Rathenow. Der Gordische Knoten in der Rathenower Schulentwicklungsplanung ist noch nicht zerschlagen. Aber immerhin hat Hans-Jürgen Lemle am Montagnachmittag im Bildungsausschuss deutlich gezeigt, warum die Situation der Grundschulen so verworren ist und welche Konsequenzen zumindest kurzfristig daraus gezogen werden müssten. Zunächst zu den Konsequenzen: Die bisherige freie Wahl der Grundschulen muss abgeschafft werden, weil sich die Schüler so nicht gleichmäßig auf die Schulen verteilen lassen.

Die ursprünglich beschlossene Schließung der Scholl-Grundschule kann es bis mindestens 2022 nicht geben, weil ansonsten der Platz für die Grundschüler nicht ausreicht.

Nun zum Erklärungsversuch für das Schulkuddelmuddel: Bis 2022 gehen mehr Kinder in Rathenow zur Schule als erwartet. Laut Präsentation der Stadt werden in den kommenden Jahren jeweils ungefähr 200 Schüler eingeschult. Das macht sieben bis acht 1. Klassen erforderlich. In den bisherigen Planungen ging man von sechs bis sieben 1. Klassen aus. Das Plus von 69 Kindern im Vergleich zur Prognose von 2014 hat unter anderem mit einem unerwarteten Zuzug zu tun, den Rathenow in den letzten zwei Jahren zu verzeichnen hatte. Hinzu kommen Kinder von Flüchtlingsfamilien, für die ebenfalls die Schulpflicht gilt und die aller Voraussicht nach noch mehrere Jahre in der Stadt bleiben werden.

In den ursprünglichen Planungen sollte die Jahn-Grundschule dreizügig bleiben. Weil die Hortkapazität mit genehmigten 194 Plätzen dafür aber nicht ausreicht, und ein Hortausbau von den Stadtverordneten aus Kostengründen abgelehnt wurde, kann die Schule künftig nur zwei erste Klassen pro Jahr aufnehmen. Auch das verschärft das Kapazitätsproblem.
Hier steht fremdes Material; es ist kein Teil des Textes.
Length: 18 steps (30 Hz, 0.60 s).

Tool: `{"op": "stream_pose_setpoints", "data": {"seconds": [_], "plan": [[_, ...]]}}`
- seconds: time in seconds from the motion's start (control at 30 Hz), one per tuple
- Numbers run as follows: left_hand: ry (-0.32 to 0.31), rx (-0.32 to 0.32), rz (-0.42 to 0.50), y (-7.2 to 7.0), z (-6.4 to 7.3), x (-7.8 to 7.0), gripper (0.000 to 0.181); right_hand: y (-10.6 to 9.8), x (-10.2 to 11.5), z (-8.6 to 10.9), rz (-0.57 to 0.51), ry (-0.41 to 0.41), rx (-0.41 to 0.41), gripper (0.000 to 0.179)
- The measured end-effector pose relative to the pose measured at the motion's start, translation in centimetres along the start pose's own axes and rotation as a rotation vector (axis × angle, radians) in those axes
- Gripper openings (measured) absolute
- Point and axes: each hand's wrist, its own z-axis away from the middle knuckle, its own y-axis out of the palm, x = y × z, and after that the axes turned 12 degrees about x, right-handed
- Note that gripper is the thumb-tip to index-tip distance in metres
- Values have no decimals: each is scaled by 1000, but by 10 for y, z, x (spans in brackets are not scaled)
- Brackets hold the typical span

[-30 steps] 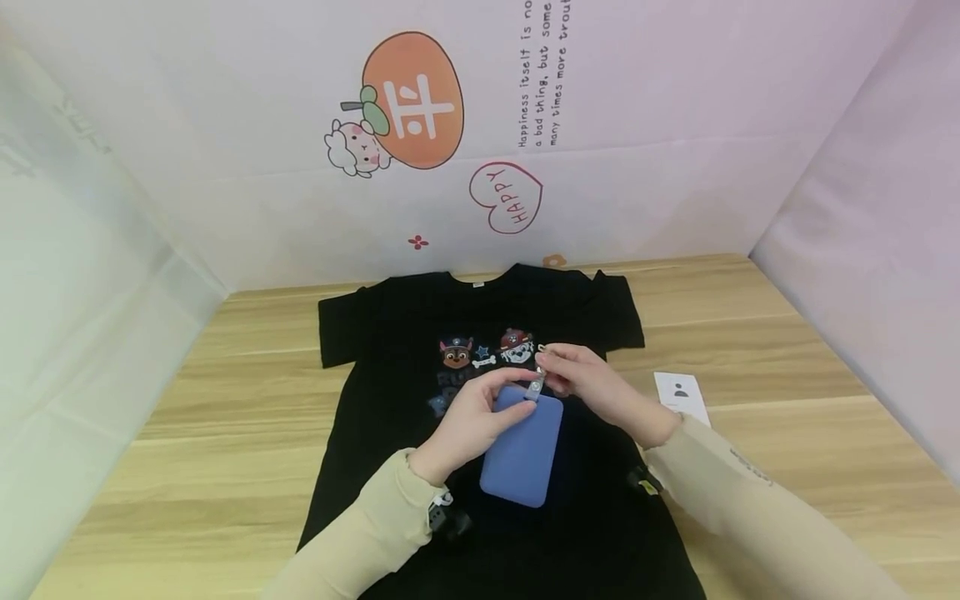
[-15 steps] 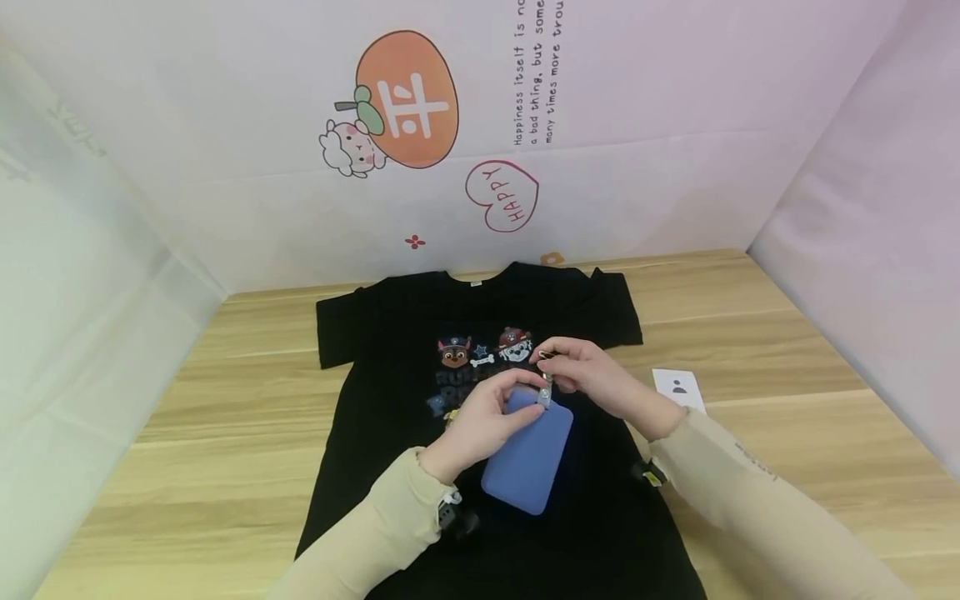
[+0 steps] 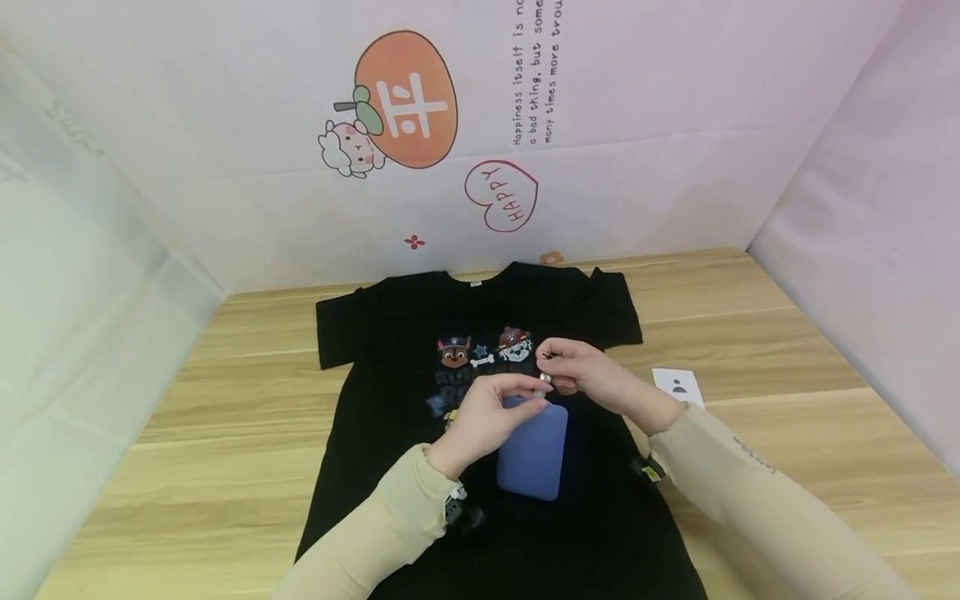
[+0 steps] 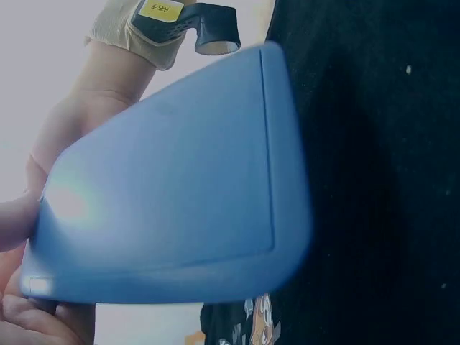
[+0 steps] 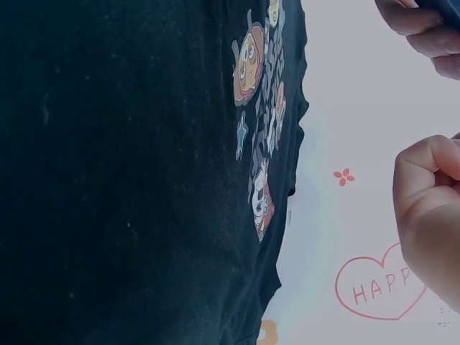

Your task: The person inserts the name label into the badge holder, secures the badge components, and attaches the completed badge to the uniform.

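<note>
A blue badge holder (image 3: pixel 532 454) hangs a little above the black T-shirt (image 3: pixel 405 500) in the head view. My left hand (image 3: pixel 480 421) pinches the strap at the holder's top between thumb and forefinger. My right hand (image 3: pixel 588 377), just beyond it, grips the small metal clip (image 3: pixel 545 378) at the strap's end; fingers partly hide the clip. In the left wrist view the badge holder (image 4: pixel 165 172) fills the middle, its flat side with a raised border facing the camera. The right wrist view shows my right hand (image 5: pixel 431 208) with curled fingers.
The T-shirt lies spread out on the wooden table (image 3: pixel 195 433), its cartoon print (image 3: pixel 480 354) facing up. A white card (image 3: pixel 678 385) with a dark figure lies beyond my right forearm. Printed white cloth (image 3: pixel 645 150) walls the back and both sides.
The badge holder has tilted back and forth and now hangs more upright. Both hands have shifted slightly, staying at its strap and clip. The T-shirt stays in place.
</note>
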Motion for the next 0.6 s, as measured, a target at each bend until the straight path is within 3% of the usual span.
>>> {"op": "stream_pose_setpoints", "data": {"seconds": [0.23, 0.4, 0.6], "plan": [[38, -28, -23, 2, 0, 0, 9, 1, 0, -1, 2, 14, 35, 15], [60, -79, 30, 4, -2, 1, 5, 4, -2, -1, -53, -39, 30, 17], [37, -110, 87, 6, 0, 2, 4, 4, -9, 1, -143, -113, 82, 14]]}}
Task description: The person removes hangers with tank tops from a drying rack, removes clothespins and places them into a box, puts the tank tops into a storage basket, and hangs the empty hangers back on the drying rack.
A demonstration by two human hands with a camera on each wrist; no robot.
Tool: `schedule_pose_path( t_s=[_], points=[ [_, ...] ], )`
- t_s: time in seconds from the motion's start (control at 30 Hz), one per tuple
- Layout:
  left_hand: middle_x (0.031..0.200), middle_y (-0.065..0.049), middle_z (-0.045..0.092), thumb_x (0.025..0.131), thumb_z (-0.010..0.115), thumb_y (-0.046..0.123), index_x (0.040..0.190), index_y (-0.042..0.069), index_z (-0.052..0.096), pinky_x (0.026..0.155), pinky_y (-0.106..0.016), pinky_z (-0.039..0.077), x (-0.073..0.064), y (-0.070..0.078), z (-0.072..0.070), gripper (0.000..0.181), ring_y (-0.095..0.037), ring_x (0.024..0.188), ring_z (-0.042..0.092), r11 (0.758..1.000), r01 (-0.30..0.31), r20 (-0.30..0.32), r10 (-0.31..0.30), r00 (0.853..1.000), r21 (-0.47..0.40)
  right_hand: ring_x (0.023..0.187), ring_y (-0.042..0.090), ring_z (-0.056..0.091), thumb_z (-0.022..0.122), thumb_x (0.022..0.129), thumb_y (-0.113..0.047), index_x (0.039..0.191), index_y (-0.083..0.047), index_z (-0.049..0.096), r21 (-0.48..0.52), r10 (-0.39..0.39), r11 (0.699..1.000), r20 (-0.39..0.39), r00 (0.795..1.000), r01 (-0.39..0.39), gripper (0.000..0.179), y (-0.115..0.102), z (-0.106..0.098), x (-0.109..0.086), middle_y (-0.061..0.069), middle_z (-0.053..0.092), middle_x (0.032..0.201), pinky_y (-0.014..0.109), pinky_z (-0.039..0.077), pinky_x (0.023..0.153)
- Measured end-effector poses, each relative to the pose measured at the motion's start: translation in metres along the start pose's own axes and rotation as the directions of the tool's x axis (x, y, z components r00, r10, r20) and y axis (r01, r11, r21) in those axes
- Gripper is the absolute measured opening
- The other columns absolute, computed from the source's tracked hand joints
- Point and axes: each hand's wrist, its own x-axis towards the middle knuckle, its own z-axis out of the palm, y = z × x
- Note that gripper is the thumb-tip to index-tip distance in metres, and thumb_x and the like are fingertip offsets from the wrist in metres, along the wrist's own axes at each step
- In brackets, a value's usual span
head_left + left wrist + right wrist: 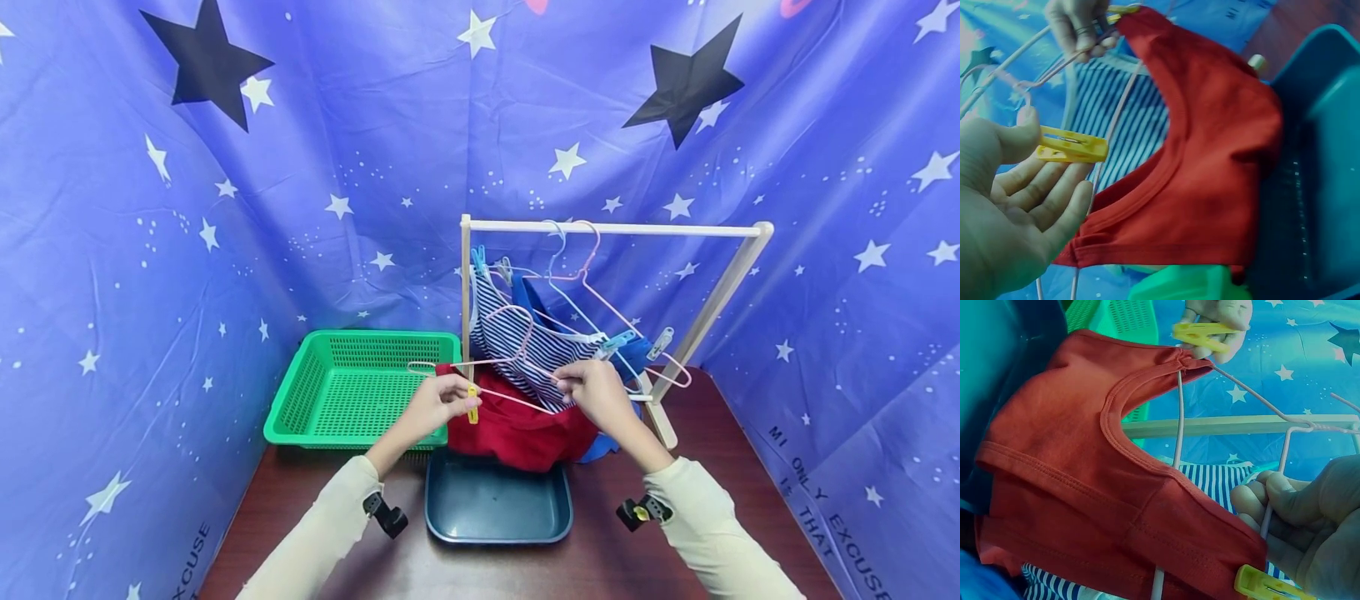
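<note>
The left hand (441, 399) pinches a yellow clothespin (1082, 147), and the right hand (597, 393) pinches a pink hanger (1180, 419), which carries a red sleeveless top (1216, 131).

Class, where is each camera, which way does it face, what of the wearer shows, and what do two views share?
Head: on the head, facing forward, down at the red garment; left hand, right hand, sleeves show.
Left wrist: worn there, facing the left hand pinching a yellow clothespin; both hands show.
Right wrist: worn there, facing the right hand gripping a pink hanger; both hands show.
Wrist views share the red garment.
</note>
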Motion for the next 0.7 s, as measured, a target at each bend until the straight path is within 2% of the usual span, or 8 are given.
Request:
schedule_pose_path(
  t_s=[0.13, 0.33, 0.53, 0.7],
  points=[
    [0.093, -0.017, 0.074, 0.091, 0.075, 0.011, 0.11, -0.008, 0.071, 0.073, -0.02, 0.054, -0.001, -0.005, 0.012, 0.027, -0.007, 0.077, 0.065, 0.998, -0.001, 0.084, -0.005, 0.996, 0.067, 0.06, 0.025, 0.072, 0.069, 0.091, 0.003, 0.093, 0.004, 0.079, 0.002, 0.032, 0.999, 0.025, 0.999, -0.032, 0.01, 0.001, 0.001, 0.002, 0.014, 0.076, 0.076, 0.019, 0.047, 0.055],
    [0.09, -0.007, 0.075, 0.09, 0.079, 0.021, 0.107, 0.0, 0.074, 0.074, -0.022, 0.055, -0.003, -0.012, 0.027, 0.028, -0.009, 0.079, 0.068, 0.986, 0.022, 0.175, -0.051, 0.983, 0.165, 0.061, 0.021, 0.073, 0.069, 0.091, 0.003, 0.094, 0.003, 0.079, -0.033, 0.05, 0.998, 0.059, 0.997, -0.048, 0.01, 0.001, 0.0, 0.005, 0.014, 0.077, 0.078, 0.024, 0.051, 0.058],
    [0.092, -0.004, 0.076, 0.085, 0.083, 0.022, 0.105, 0.003, 0.075, 0.074, -0.021, 0.055, -0.004, -0.021, 0.041, 0.029, -0.01, 0.081, 0.069, 0.955, -0.009, 0.231, -0.063, 0.971, 0.298, 0.064, 0.016, 0.071, 0.067, 0.092, 0.003, 0.095, 0.002, 0.079, -0.031, 0.094, 0.995, 0.121, 0.988, -0.091, 0.013, -0.001, 0.0, 0.007, 0.011, 0.076, 0.078, 0.027, 0.053, 0.062],
    [0.087, -0.004, 0.076, 0.081, 0.086, 0.017, 0.102, 0.002, 0.076, 0.072, -0.02, 0.054, -0.005, -0.027, 0.05, 0.028, -0.009, 0.078, 0.068, 0.933, -0.034, 0.286, -0.075, 0.955, 0.359, 0.064, 0.018, 0.073, 0.067, 0.093, 0.003, 0.093, 0.003, 0.079, -0.016, 0.121, 0.993, 0.174, 0.977, -0.12, 0.011, -0.002, 0.0, 0.008, 0.016, 0.076, 0.085, 0.025, 0.05, 0.056]
  ],
)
Ein weiteres Problem betrifft die Otto-Seeger-Grundschule in Rathenow West: In der aktuellen Schulentwicklungsplanung ist ein jährlicher Wechsel von Einzügigkeit und Zweizügigkeit vorgesehen. Das geben die aktuellen Schülerzahlen aber nicht her. In den kommenden Jahren liegen die Zahlen jeweils zwischen 18 und 26 Schülern, reichen also immer nur für eine Klasse. In der Konsequenz bedeutet das für Hans-Jürgen Lemle, dass die freie Wahl der Grundschulen wieder aufgehoben werden müsste. Dann könnten nämlich bei Bedarf die Einzugsgebiete so gestaltet werden, dass die benötigte Zahl der Schüler den Schulen zugewiesen werden kann. Eine echte freie Wahl besteht übrigens auch im Moment nicht: Von 98 Schülern, die gerne auf die Jahn-Grundschule gegangen wären, mussten 48 wegen fehlender Kapazität abgewiesen werden.

Ein Vorschlag, der von den Ausschussmitgliedern kam: Könnte man nicht aus den vier Grundschulen ein Schulzentrum mit vier Standorten machen? Dann könnte man die Schüler bequem auf die Standorte verteilen.

Die Idee hat allerdings noch einige Haken: So müssten zum Beispiel drei der vier Grundschuldirektoren auf ihren Posten verzichten. Und allein die Diskussion, welche der vier Schulen künftig der Hauptstandort sein soll, dürften so kontrovers geführt werden, das auf die Schnelle kein neues Schulentwicklungskonzept verabschiedet werden könnte.